We have observed in our laboratory that neither ERK1, ERK2, nor Akt undergo changes in expression for at least 4 h (the period we have conducted this analysis) (data not shown). To determine whether both ERK1 and ERK2 are affected similarly by CPPD crystals, we employed a qualitative method of determining ERK1 and ERK2 activity by assessing the level of phosphorylation of these enzymes by Western blot analysis with Abs that recognize the phosphorylated (active) forms of ERK1 and ERK2 (Fig. 3). Fig. 3 illustrates that in both untreated and TNF-α-stimulated cells, phosphorylation of p44 ERK1 (upper band) and p42 ERK2 (lower band) is minimal, with lower levels following extended periods of incubation. CPPD crystal-induced phosphorylation of ERK1 and ERK2 in the absence or presence of TNF-α is significantly greater than cells incubated alone or with TNF-α, respectively.
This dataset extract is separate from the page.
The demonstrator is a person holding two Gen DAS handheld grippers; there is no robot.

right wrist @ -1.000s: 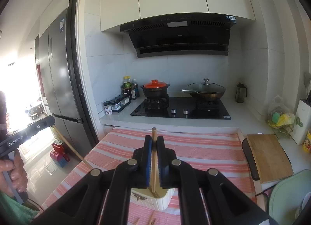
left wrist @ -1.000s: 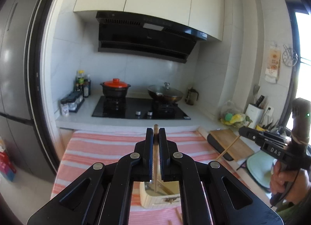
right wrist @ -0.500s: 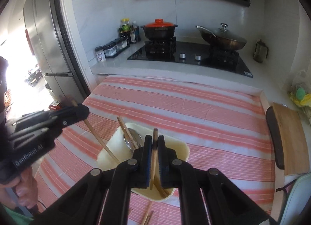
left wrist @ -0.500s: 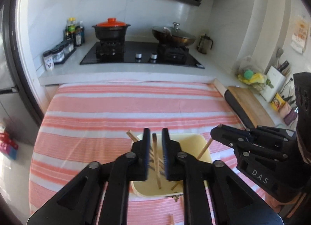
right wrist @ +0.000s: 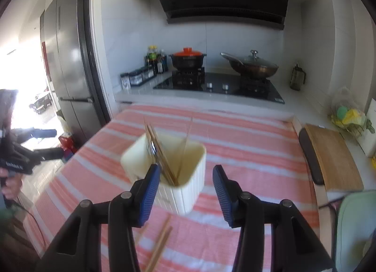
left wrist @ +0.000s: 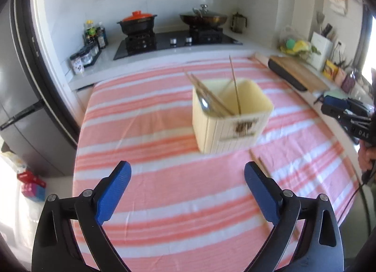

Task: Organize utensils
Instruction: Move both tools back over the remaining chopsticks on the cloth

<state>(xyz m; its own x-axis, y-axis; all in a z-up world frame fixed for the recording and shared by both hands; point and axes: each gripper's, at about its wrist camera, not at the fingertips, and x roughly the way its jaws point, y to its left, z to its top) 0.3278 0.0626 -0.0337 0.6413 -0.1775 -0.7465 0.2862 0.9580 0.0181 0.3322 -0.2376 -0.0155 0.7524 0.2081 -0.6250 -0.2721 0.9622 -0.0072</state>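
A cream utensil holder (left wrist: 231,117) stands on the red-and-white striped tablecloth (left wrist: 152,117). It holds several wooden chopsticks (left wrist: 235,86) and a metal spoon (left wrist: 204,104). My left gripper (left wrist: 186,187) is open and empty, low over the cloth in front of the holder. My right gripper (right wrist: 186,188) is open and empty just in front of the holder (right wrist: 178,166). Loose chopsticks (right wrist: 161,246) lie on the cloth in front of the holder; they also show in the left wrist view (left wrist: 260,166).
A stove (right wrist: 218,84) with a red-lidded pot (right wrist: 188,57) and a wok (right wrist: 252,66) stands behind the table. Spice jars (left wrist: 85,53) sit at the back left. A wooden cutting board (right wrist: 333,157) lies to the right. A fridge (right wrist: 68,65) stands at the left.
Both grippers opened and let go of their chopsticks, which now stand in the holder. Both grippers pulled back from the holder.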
Furthermore, the phosphorylation of ERK1 and particularly ERK2 is sustained in the presence of CPPD crystals. These results are consistent with the MBP phosphotransferase analysis described in Fig. 2, and indicate that the ERK1/ERK2 signaling pathway is positively regulated by crystals and may have a critical role in promoting crystal-dependent neutrophil survival.
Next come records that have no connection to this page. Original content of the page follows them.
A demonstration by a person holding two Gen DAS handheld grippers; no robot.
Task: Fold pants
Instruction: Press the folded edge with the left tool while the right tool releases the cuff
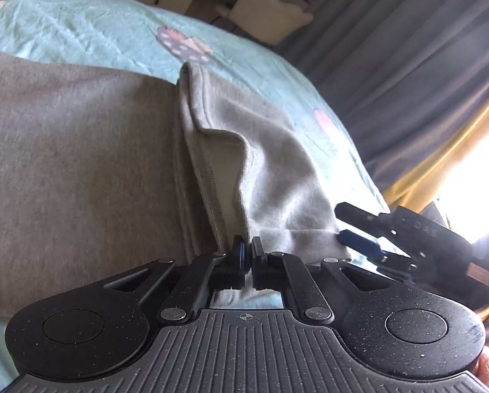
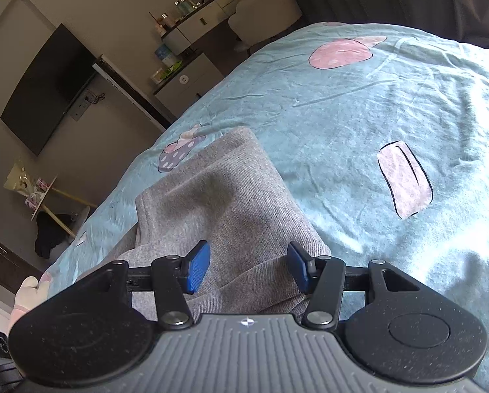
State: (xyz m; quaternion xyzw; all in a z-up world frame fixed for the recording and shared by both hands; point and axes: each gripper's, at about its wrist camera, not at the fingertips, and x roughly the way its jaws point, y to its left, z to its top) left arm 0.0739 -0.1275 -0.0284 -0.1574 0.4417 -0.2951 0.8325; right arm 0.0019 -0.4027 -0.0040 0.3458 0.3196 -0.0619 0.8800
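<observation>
Grey pants (image 1: pixel 80 150) hem pinched in left gripper (image 1: pixel 247 255), right gripper (image 2: pixel 247 267) agape above

Matt grey knit pants (image 1: pixel 80 163), soft teal bedsheet (image 2: pixel 359 104) — cloth, wrinkled

From the left wrist we look low and close along the left gripper (image 1: pixel 248 255) across the grey pants (image 1: pixel 80 170) toward the curtain (image 1: pixel 408 65). From the right wrist we look down from higher. Both views share the pants and the bed (image 2: pixel 359 104).
</observation>
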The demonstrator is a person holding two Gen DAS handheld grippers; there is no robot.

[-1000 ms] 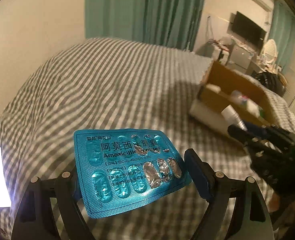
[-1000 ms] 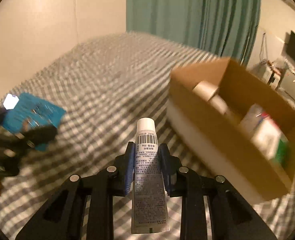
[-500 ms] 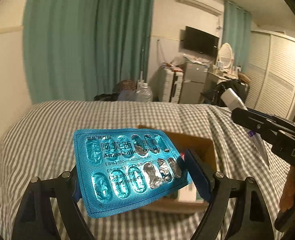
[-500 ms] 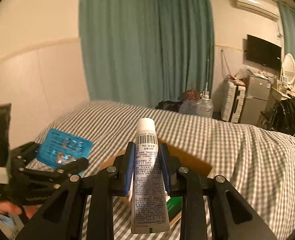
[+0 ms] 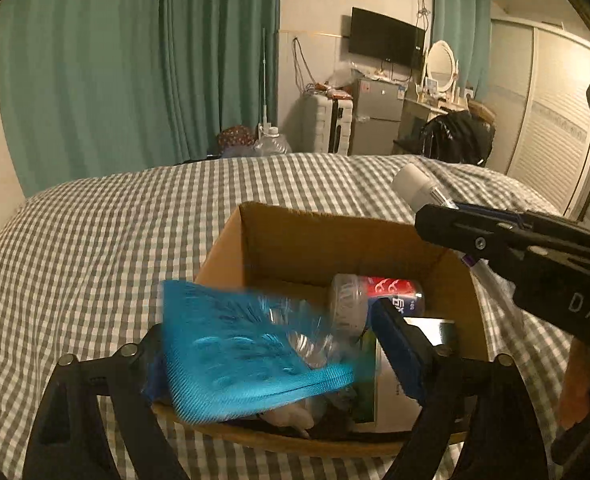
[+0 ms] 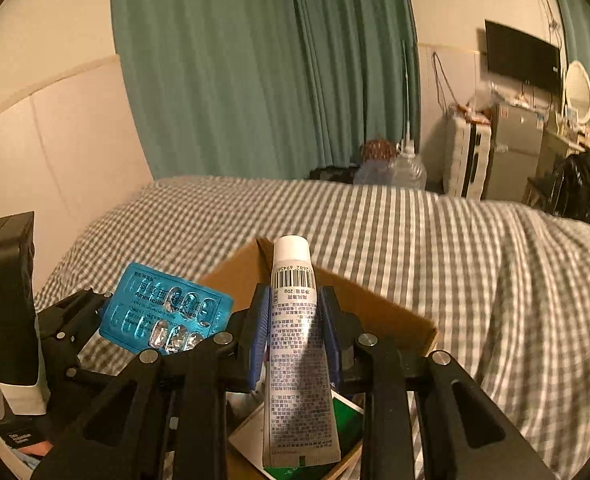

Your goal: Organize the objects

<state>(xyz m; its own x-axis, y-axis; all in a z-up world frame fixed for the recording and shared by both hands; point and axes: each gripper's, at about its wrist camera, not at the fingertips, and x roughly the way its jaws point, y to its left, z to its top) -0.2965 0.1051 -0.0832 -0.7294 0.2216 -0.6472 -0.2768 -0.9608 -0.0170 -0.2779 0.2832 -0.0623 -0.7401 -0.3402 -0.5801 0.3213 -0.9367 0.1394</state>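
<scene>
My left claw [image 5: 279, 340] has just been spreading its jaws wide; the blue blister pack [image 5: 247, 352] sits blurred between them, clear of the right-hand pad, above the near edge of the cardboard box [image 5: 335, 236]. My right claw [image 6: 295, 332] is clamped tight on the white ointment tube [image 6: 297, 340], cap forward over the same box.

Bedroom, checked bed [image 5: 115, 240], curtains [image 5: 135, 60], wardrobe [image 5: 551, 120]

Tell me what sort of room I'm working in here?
A bedroom, most likely: the cardboard box sits on a bed with a grey checked cover, with teal curtains and a wall-mounted TV behind it.
</scene>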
PI3-K has been demonstrated to function upstream of Akt because wortmannin can block Akt activation (35). Platelet-derived growth factor mutants that fail to activate PI3-K also fail to activate Akt (36, 37). Because repression of PI3-K with wortmannin inhibited the prosurvival effect of CPPD crystals, we investigated the effects of TNF-α and CPPD crystals in the absence or presence of TNF-α on endogenous neutrophil Akt activity (Figs. 4 and 5). Minimal Akt-associated histone H2B phosphotransferase activity was observed following 30 min and 5 min of incubation in buffer without or with TNF-α, respectively, and was negligible compared with neutrophils incubated with CPPD crystals (Fig. 4,A). Furthermore, incubation of TNF-α-stimulated neutrophils with CPPD crystals resulted in an induction of Akt activity vs neutrophils stimulated with TNF-α alone. Preincubation with wortmannin was shown to inhibit CPPD crystal-induced Akt activity. Interestingly, pretreatment with PD98059 resulted in an enhanced activation of Akt following 30 min of CPPD crystal incubation (Fig. 4,A). Additional controls are shown in Fig. 5 B.
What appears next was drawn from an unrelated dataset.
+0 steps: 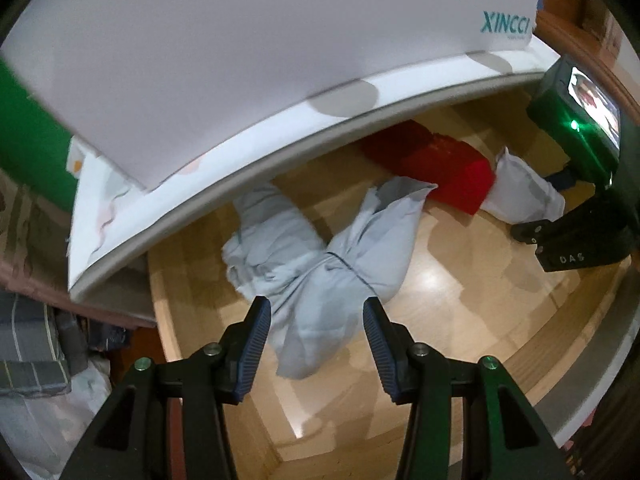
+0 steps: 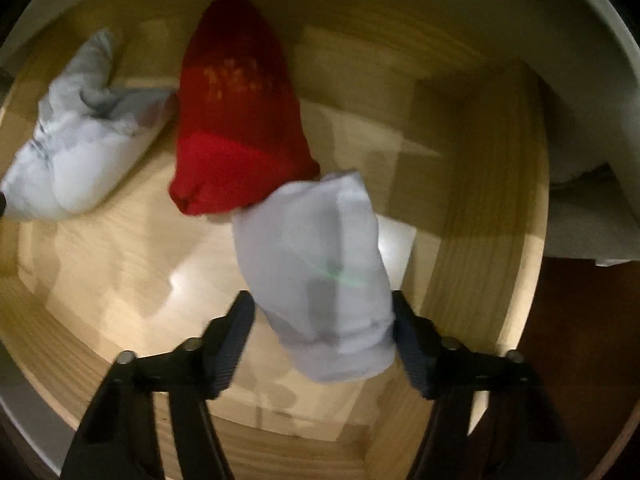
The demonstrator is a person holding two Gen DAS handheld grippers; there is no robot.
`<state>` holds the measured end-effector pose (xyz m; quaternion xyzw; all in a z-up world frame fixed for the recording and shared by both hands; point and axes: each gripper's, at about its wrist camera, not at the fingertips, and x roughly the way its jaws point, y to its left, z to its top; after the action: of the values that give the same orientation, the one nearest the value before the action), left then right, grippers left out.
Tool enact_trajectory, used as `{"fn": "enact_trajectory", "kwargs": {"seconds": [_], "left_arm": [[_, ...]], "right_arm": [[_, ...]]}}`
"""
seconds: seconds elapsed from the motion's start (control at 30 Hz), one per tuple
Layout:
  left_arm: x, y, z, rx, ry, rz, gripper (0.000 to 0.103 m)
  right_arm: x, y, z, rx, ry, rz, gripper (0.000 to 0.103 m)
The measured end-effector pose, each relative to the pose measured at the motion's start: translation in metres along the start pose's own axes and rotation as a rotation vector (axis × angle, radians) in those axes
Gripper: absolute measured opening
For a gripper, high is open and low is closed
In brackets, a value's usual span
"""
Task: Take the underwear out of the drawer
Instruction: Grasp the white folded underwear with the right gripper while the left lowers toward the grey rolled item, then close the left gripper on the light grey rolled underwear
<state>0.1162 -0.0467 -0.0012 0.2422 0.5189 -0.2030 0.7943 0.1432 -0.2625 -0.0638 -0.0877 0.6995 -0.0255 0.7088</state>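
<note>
The wooden drawer (image 1: 460, 280) stood open under a white box (image 1: 240, 60). On its floor lay a crumpled pale blue garment (image 1: 320, 264) toward the left side, a folded red garment (image 1: 432, 168) by the back edge, and a white garment (image 2: 320, 280) touching the red one near the right wall. The left claw (image 1: 316, 340) hung open above the blue garment, holding nothing. The right claw (image 2: 324, 340) straddled the white garment, one pad against it, the other blurred and seemingly just clear.
</note>
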Motion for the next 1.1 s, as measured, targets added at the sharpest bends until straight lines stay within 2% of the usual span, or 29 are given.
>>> {"fn": "enact_trajectory", "kwargs": {"seconds": [0.07,0.3,0.43,0.73,0.83,0.97,1.1], "left_arm": [[0.003,-0.003,0.003,0.016,0.006,-0.004,0.049],[0.016,-0.016,0.014,0.091,0.034,-0.012,0.049],[0.026,-0.021,0.019,0.12,0.056,-0.009,0.049],[0.042,-0.029,0.031,0.168,0.076,0.027,0.05],[0.048,-0.031,0.034,0.182,0.089,0.034,0.056],[0.057,-0.04,0.036,0.207,0.109,0.055,0.065],[0.066,-0.046,0.042,0.205,0.139,0.051,0.066]], "right_arm": [[0.004,0.003,-0.003,-0.011,0.027,0.006,0.049],[0.007,0.002,-0.021,0.029,0.101,0.078,0.044],[0.009,0.004,-0.032,0.032,0.138,0.088,0.044],[0.013,0.016,-0.053,0.033,0.159,0.102,0.043],[0.014,0.018,-0.055,0.036,0.153,0.102,0.044],[0.017,0.039,-0.05,0.029,0.148,0.093,0.046],[0.013,0.046,-0.045,0.028,0.145,0.083,0.047]]}}
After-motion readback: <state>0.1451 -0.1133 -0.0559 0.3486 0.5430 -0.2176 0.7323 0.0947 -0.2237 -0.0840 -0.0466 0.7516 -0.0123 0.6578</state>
Fig. 5 demonstrates a time course analysis of endogenous Akt activity by measuring the phosphotransferase activity of immunoprecipitated Akt with an Akt-specific substrate peptide in the presence of [γ-³²P]ATP. Crystal-induced Akt activation was observed to be sustained for ∼60 min with no apparent biphasic activation (Fig. 6 A). Activation of Akt in cells costimulated with CPPD crystals and TNF-α also resulted in a transient activation of Akt. These results indicate that CPPD crystal-induction of Akt may function to promote neutrophil survival, and that only a short, transient activation is probably required.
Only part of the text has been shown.